▶ _Exercise description_:
The expected answer comprises all lines from the entries that contain the string "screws".

▶ _Input_:
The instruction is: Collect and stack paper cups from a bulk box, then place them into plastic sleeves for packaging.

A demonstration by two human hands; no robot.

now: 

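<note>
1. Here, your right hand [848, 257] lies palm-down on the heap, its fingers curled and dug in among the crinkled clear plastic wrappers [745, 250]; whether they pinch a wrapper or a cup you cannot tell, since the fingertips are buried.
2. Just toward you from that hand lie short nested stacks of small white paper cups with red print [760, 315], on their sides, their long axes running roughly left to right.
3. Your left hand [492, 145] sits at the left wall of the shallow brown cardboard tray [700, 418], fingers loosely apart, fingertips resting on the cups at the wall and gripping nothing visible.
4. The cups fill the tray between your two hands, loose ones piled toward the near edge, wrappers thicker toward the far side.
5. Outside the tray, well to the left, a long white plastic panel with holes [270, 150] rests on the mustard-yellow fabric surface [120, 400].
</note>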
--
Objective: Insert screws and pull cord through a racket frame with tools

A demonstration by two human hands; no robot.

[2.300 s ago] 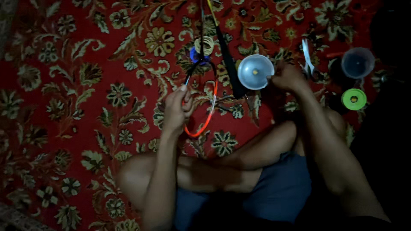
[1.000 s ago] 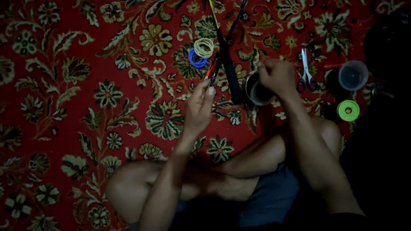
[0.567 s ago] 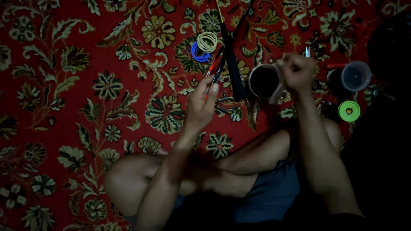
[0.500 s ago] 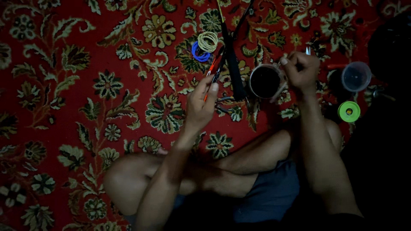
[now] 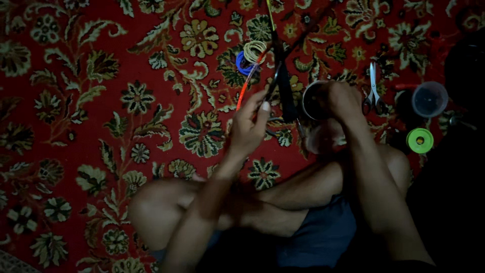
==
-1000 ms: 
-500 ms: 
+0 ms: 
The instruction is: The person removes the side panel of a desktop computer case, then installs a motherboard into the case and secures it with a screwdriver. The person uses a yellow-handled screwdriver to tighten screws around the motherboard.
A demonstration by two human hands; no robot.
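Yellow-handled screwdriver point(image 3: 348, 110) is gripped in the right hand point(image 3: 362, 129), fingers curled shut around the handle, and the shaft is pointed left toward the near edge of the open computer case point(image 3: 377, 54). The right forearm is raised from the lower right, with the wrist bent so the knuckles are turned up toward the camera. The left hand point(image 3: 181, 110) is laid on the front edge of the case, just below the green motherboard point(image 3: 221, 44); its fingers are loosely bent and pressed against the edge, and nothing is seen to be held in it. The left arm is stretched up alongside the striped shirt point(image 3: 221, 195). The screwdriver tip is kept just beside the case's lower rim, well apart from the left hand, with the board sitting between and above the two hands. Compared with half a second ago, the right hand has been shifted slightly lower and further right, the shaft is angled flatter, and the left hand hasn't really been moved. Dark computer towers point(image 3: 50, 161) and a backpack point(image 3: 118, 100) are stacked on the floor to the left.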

▶ _Task result_:
Objective: Insert screws and pull cord through a racket frame with tools
The instruction is: The person removes the side panel of a desktop computer case, then installs a motherboard into the case and secures it with a screwdriver. The person uses a yellow-handled screwdriver to tighten screws around the motherboard.

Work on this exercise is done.